As used in this disclosure, and still referring to FIG. 5, “ejecta” is any material that has been ejected, for example from a battery cell. In some cases, ejecta may be ejected during thermal runaway of a battery cell. Alternatively or additionally, in some cases, ejecta may be ejected without thermal runaway of a battery cell. In some cases, ejecta may include lithium-based compounds. Alternatively or additionally, ejecta may include carbon-based compounds, such as without limitation carbonate esters. Ejecta may include matter in any phase or form, including solid, liquid, gas, vapor, and the like. In some cases, ejecta may undergo a phase change, for example ejecta may be vaporous as it is initially being ejected and then cool and condense into a solid or liquid after ejection.
With continued reference to FIG. 5, in some embodiments, barrier 506 may be in the form of an epoxy. In some embodiments, barrier 506 may be in the form of a foam. In some embodiments, barrier 506 may be made from a polymer foam. In one embodiment, barrier 506 may be made from a carbon fiber foam. In some embodiments, barrier 506 may be in the form of a gel. In some embodiments, barrier 506 may be a carbon fiber gel. In some embodiments, barrier 506 may be positioned in a corner of a battery cell 500. In other embodiments, barrier 506 may be positioned in a corner of a battery pack. In some embodiments, multiple barriers may be positioned in multiple corners of a battery cell 500. In some embodiments, multiple barriers may be positioned in multiple corners of a battery pack. In some embodiments, multiple barriers may be positioned in a battery cell 500 and a battery pack. In some embodiments, the barrier 506 may have a polymer mesh with a pattern. The polymer mesh may include a hexagonal, rectangular, grid, or other pattern. In some embodiments, the barrier 506 may filter lithium ejecta from surrounding air of a battery cell. In some embodiments, the barrier 506 may be lightweight and therefore may improve the energy density of a battery pack. In some embodiments, the barrier 506 may be positioned around pouch 510. In some embodiments, the barrier 506 may be configured to prevent the swelling of pouch 506. In some embodiments, barrier 506 may provide structural support to the pouch 506.
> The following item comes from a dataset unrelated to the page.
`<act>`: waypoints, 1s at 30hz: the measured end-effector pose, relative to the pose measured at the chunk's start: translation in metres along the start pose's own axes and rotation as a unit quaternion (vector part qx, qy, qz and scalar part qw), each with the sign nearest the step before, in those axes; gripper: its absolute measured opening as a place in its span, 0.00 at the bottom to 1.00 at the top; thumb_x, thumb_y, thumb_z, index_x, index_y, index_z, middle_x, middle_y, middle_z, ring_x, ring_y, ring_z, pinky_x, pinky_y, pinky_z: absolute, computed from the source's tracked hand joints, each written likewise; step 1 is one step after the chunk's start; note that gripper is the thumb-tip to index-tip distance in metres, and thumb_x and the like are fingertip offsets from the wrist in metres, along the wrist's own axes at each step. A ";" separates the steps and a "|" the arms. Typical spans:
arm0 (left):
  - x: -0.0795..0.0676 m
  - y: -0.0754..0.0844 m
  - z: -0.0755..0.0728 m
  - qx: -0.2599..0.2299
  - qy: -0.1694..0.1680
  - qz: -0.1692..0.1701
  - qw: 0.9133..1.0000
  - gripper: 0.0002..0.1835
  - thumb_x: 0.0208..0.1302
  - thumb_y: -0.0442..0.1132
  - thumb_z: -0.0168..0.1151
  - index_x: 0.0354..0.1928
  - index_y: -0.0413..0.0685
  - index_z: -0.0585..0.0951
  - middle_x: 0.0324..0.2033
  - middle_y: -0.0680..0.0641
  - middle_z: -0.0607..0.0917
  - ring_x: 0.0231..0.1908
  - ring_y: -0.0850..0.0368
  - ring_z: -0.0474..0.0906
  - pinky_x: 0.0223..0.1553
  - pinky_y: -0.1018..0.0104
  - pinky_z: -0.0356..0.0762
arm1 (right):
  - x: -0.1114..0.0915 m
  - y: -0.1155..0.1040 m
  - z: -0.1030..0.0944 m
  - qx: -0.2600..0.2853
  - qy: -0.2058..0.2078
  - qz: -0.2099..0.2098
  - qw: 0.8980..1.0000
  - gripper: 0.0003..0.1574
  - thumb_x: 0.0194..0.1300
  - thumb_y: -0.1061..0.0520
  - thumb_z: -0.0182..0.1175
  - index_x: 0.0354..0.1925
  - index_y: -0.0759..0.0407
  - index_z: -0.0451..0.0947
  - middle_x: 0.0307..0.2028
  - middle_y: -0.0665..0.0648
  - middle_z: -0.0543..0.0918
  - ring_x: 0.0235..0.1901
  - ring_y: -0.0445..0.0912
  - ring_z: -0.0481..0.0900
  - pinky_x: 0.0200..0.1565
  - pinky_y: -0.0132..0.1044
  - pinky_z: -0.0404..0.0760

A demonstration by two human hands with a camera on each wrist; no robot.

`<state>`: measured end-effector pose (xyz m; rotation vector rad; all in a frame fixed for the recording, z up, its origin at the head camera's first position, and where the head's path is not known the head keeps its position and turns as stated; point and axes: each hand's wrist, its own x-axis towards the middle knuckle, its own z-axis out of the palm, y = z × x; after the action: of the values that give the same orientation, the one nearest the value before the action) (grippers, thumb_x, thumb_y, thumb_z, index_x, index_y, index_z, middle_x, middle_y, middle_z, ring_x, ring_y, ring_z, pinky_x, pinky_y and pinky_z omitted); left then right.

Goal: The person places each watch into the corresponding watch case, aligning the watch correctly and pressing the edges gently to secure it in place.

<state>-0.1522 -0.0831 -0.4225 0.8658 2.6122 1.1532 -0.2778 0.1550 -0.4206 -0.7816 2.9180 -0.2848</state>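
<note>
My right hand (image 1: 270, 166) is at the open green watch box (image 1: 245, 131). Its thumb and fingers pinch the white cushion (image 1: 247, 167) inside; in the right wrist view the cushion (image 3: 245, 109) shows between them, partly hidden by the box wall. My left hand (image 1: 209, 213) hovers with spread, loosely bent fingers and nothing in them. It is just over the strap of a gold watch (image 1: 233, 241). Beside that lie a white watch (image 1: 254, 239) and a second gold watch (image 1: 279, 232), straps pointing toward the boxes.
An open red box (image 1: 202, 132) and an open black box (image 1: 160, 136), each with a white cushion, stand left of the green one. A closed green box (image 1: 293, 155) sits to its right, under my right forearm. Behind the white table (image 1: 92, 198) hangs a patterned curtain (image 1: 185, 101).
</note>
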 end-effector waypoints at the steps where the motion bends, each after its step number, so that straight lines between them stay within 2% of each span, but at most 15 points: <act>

The foregoing has been a detailed description of illustrative embodiments of the invention. Various modifications and additions can be made without departing from the spirit and scope of this invention. Features of each of the various embodiments described above may be combined with features of other described embodiments as appropriate in order to provide a multiplicity of feature combinations in associated new embodiments. Furthermore, while the foregoing describes a number of separate embodiments, what has been described herein is merely illustrative of the application of the principles of the present invention. Additionally, although particular methods herein may be illustrated and/or described as being performed in a specific order, the ordering is highly variable within ordinary skill to achieve embodiments according to this disclosure. Accordingly, this description is meant to be taken only by way of example, and not to otherwise limit the scope of this invention.
Exemplary embodiments have been disclosed above and illustrated in the accompanying drawings. It will be understood by those skilled in the art that various changes, omissions and additions may be made to that which is specifically disclosed herein without departing from the spirit and scope of the present invention.